L’un des premiers projets du port de Hambourg a été le « Port Monitor ». Ce logiciel du centre de contrôle maritime du port récolte toutes les données telles que les positions des navires, grâce à leurs données AIS, toutes les informations maritimes fournies par les cartes numériques, les hauteurs et largeurs des ponts, le niveau d’eau de l’Elbe en fonction des marées, les sites en cours de construction et les travaux… En clair, le port de Hambourg a digitalisé toutes les informations qui pouvaient être autrefois symbolisées par des épingles de couleur fixées sur une carte. La carte d’antan a définitivement disparu des bureaux du port, remplacée par une reproduction du site en 3D. « Nous avons scanné tout le port. Chaque objet du port a été scanné, modelé. Puis ces objets ont été combinés les uns avec les autres, intégrés dans le travail de planification des ingénieurs. Ils réalisent désormais toutes leurs analyses non plus de façon analogue mais numérique. Le jumeau numérique du port permet de tester différentes options avant toute prise de décision. On peut ainsi décider au mieux, en intégrant les conséquences de nos décisions sur l’environnement, les flux de marchandises etc. », détaille Phanthian Zuesongdham.
Électricité à quai
« En termes de management du trafic, nous sommes à la pointe, Mais aussi en termes d’alimentation en courant renouvelable pour les navires à quai », continue Phanthian Zuesongdham.
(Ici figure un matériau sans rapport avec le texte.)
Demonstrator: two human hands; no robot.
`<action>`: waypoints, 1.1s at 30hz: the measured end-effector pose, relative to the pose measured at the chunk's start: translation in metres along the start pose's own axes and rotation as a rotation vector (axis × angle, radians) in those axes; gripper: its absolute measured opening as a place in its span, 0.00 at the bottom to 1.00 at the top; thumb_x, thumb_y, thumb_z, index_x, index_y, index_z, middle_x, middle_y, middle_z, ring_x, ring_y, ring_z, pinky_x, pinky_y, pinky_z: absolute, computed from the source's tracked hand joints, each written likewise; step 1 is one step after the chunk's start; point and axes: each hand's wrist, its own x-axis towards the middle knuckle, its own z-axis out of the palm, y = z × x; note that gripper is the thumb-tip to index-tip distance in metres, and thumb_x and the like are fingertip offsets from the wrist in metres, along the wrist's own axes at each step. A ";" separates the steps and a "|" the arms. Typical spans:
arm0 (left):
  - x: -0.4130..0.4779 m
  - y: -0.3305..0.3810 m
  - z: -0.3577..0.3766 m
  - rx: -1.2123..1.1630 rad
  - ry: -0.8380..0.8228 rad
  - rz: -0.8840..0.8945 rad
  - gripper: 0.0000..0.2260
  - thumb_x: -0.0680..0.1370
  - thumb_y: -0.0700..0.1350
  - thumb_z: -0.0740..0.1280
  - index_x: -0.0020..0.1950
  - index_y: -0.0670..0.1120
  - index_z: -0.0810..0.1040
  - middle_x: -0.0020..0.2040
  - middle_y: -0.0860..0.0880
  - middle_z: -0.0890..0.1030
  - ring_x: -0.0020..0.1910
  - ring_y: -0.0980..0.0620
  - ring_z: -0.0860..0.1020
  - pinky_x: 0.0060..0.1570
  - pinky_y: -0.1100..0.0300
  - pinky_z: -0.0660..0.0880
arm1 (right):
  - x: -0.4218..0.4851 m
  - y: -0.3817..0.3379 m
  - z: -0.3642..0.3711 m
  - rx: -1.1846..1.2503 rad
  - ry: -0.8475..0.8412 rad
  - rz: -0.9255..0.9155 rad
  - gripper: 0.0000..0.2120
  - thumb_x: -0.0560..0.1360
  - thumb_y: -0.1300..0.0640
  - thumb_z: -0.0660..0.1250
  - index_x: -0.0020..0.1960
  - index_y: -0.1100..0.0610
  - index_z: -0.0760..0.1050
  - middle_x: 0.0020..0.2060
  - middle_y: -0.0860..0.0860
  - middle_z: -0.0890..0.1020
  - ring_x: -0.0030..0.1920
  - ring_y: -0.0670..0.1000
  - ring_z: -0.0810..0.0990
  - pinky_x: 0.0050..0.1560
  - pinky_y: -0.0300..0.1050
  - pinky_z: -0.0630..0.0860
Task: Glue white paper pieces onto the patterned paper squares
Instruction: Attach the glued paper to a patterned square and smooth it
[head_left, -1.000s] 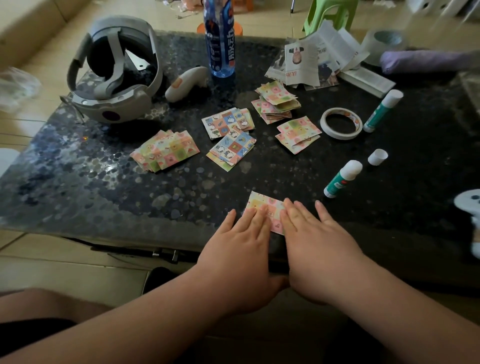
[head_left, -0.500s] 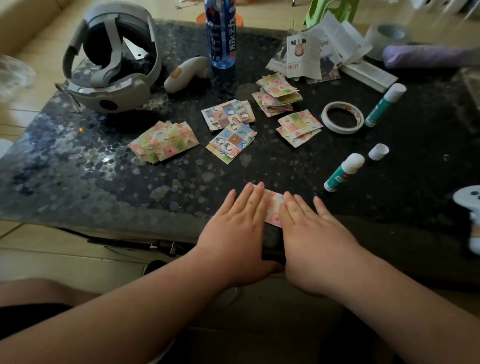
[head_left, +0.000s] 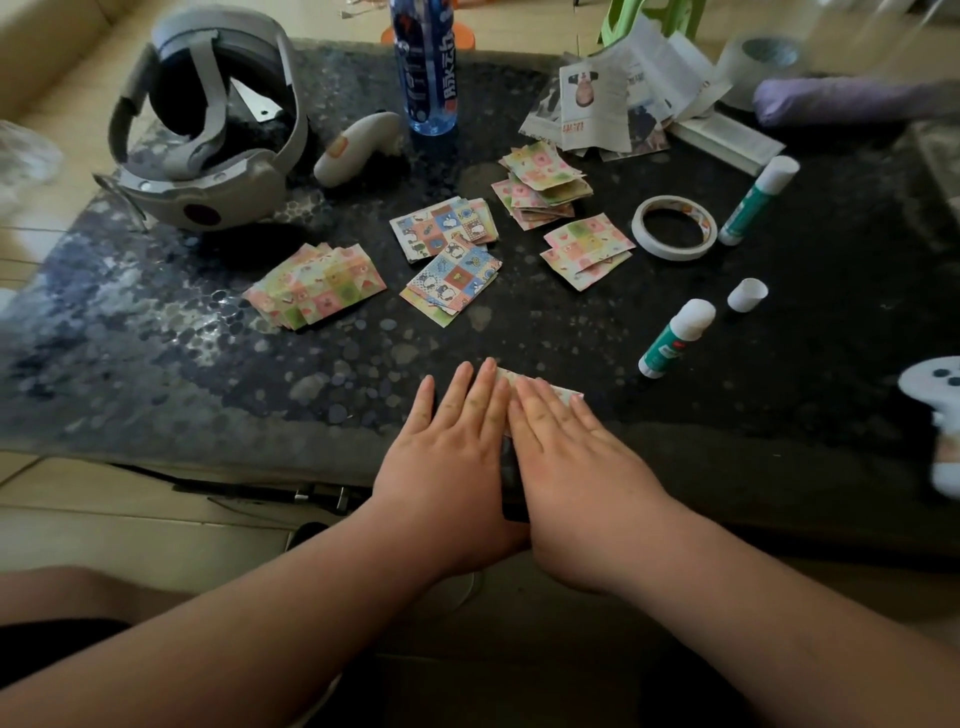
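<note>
A home living room: a low, dark speckled desk (head_left: 156, 364) stands on beige floor tiles (head_left: 130, 525), with a sofa edge (head_left: 47, 47) far left and a green plastic stool (head_left: 649, 15) behind. A VR headset (head_left: 208, 130), drink bottle (head_left: 423, 67) and folded umbrella (head_left: 852, 104) share the desk.

Left hand (head_left: 452, 462), right hand (head_left: 576, 467) slid forward, flat, side by side. Pastel patterned paper square (head_left: 563, 391) now nearly covered, only thin far edge peeking past fingertips.
</note>
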 end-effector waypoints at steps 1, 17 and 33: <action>0.001 -0.001 0.000 0.002 -0.006 0.002 0.53 0.69 0.77 0.45 0.79 0.45 0.27 0.79 0.46 0.27 0.77 0.46 0.26 0.78 0.41 0.36 | 0.001 0.001 0.001 -0.007 -0.013 0.006 0.49 0.80 0.46 0.61 0.80 0.61 0.27 0.79 0.57 0.28 0.79 0.55 0.27 0.80 0.55 0.34; 0.001 -0.006 -0.012 -0.061 -0.073 0.016 0.61 0.66 0.82 0.57 0.80 0.46 0.30 0.80 0.48 0.28 0.78 0.48 0.28 0.78 0.42 0.35 | -0.029 0.018 -0.005 -0.009 -0.165 0.146 0.48 0.79 0.49 0.63 0.81 0.57 0.30 0.80 0.55 0.29 0.80 0.52 0.30 0.81 0.59 0.37; 0.020 -0.035 -0.051 -0.846 -0.042 -0.393 0.23 0.72 0.53 0.78 0.63 0.51 0.73 0.45 0.52 0.86 0.43 0.53 0.85 0.49 0.49 0.83 | -0.024 0.019 -0.021 0.185 0.129 0.163 0.25 0.79 0.42 0.62 0.73 0.51 0.69 0.71 0.48 0.67 0.71 0.50 0.66 0.71 0.51 0.70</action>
Début octobre 2019, la municipalité de Hambourg adoptait le principe du développement des possibilités d’exploiter les énergies renouvelables à quai pour porte-conteneurs et navires de croisière. « Hambourg doit être le premier port d’Europe à offrir d’ici trois ans un approvisionnement en courant propre, même pour les plus grands porte-conteneurs », assurait alors le maire de la ville, le social démocrate Peter Tschentscher.
Huit points d’approvisionnement sont prévus à terme. Un investissement de 76 millions d’euros est planifié à cet effet. Un premier transformateur mobile fonctionne depuis 2015 sur le quai Altona, réservé aux navires de croisière. D’ici 2022, les terminaux à conteneurs Burchardkai, Europakai et Predöhkai ainsi que tous ceux réservés aux navires de croisière doivent être reliés au réseau de la ville via des transformateurs mobiles, ce qui n’est pas sans poser des problèmes techniques. Chacun des porte-conteneurs consomme autant de courant à quai qu’une petite ville. Le courant doit être produit de façon neutre du point de vue du climat, profitant du développement des fermes d’éoliennes offshore implantées en mer du Nord. Les défenseurs de l’environnement demandent aux pouvoirs publics d’instaurer une obligation pour tous les navires dans le port de se connecter au réseau de la ville, pour éviter les émissions polluantes liées à la production d’électricité à bord, à partir du fioul.